## TASK DIRECTIONS:
Set the data down once more, exactly as it is written.

## INFORMATION SHOWN:
= = = = = = =

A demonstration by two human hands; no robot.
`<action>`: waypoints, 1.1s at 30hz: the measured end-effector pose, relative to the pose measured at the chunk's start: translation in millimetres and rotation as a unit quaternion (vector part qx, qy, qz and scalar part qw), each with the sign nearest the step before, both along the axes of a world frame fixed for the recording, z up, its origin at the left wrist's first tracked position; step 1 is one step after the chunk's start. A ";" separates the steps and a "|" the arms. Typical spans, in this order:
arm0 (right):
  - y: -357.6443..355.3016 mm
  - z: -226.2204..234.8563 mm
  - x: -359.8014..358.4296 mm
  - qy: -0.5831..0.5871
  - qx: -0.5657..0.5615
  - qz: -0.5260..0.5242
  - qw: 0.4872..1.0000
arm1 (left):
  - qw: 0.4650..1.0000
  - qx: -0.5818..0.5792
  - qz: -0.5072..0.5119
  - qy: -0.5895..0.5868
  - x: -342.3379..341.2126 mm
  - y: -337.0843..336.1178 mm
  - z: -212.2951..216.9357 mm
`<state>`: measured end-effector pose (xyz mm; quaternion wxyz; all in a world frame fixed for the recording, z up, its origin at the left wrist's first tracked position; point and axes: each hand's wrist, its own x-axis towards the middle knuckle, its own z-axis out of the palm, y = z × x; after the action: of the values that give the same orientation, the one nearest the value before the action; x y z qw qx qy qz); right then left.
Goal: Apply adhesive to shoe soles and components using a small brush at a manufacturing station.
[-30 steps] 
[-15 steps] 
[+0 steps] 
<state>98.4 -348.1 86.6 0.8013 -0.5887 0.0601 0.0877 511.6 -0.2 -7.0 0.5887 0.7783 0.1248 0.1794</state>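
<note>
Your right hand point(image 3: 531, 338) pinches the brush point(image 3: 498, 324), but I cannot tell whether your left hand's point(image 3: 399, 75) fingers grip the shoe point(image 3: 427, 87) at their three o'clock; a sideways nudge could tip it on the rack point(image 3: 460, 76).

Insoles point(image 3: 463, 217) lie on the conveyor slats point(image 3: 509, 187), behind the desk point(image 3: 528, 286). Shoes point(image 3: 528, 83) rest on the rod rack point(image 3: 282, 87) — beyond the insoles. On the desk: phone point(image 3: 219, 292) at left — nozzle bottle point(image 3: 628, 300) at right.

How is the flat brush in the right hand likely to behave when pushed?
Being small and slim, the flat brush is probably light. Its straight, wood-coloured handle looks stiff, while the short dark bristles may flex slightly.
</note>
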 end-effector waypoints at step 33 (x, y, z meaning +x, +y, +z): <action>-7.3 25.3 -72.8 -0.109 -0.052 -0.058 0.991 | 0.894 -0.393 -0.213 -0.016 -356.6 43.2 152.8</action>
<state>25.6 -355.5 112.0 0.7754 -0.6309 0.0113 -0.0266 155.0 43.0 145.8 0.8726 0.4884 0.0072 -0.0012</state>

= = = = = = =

## SOLUTION FOR THIS EXERCISE:
A demonstration by two human hands; no robot.
`<action>`: waypoints, 1.1s at 30hz: the measured end-effector pose, relative to the pose measured at the chunk's start: translation in millimetres and rotation as a unit quaternion (vector part qx, qy, qz and scalar part qw), each with the sign nearest the step before, both along the axes of a world frame fixed for the recording, z up, its origin at the left wrist's first tracked position; step 1 is one step after the chunk's start. A ";" separates the steps and a "|" the arms. Typical spans, in this order:
arm0 (right):
  - y: -357.6443..355.3016 mm
  - z: -226.2204..234.8563 mm
  - x: -359.8014..358.4296 mm
  - qy: -0.5831..0.5871
  - qx: -0.5657..0.5615
  - qz: -0.5260..0.5242
  - qw: 0.4872..1.0000
arm1 (left):
  - qw: 0.4650..1.0000
  - qx: -0.5818..0.5792
  - qz: -0.5072..0.5119
  - qy: -0.5895..0.5868
  - x: -342.3379..341.2126 mm
  - y: -337.0843..336.1178 mm
  - z: -212.2951..216.9357 mm
`<state>`: measured end-effector pose (xyz mm; quaternion wxyz; all in a world frame fixed for the recording, z up, its origin at the left wrist's first tracked position; point and axes: each hand's wrist, its own x-axis towards the middle knuckle, its own z-axis out of the palm, y = z × x; after the action: of the values that give the same orientation, the one nearest the value before the action; x y z qw qx qy qz); right then left.
Goal: Apply adhesive to shoe soles and components using a small brush at a manufacturing station.
[-30 steps] 
[-15 steps] 
[+0 steps] 
<state>98.4 -348.1 86.6 0.8013 -0.5887 0.0601 0.0877 511.6 -0.2 -7.0 0.5887 0.7783 0.1248 0.1794</state>
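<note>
Your right hand point(image 3: 531, 338) pinches the brush point(image 3: 498, 324), but I cannot tell whether your left hand's point(image 3: 399, 75) fingers grip the shoe point(image 3: 427, 87) at their three o'clock; a sideways nudge could tip it on the rack point(image 3: 460, 76).

Insoles point(image 3: 463, 217) lie on the conveyor slats point(image 3: 509, 187), behind the desk point(image 3: 528, 286). Shoes point(image 3: 528, 83) rest on the rod rack point(image 3: 282, 87) — beyond the insoles. On the desk: phone point(image 3: 219, 292) at left — nozzle bottle point(image 3: 628, 300) at right.

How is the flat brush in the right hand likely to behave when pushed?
Being small and slim, the flat brush is probably light. Its straight, wood-coloured handle looks stiff, while the short dark bristles may flex slightly.
</note>
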 end-effector waypoints at step 33 (x, y, z meaning +x, +y, +z): <action>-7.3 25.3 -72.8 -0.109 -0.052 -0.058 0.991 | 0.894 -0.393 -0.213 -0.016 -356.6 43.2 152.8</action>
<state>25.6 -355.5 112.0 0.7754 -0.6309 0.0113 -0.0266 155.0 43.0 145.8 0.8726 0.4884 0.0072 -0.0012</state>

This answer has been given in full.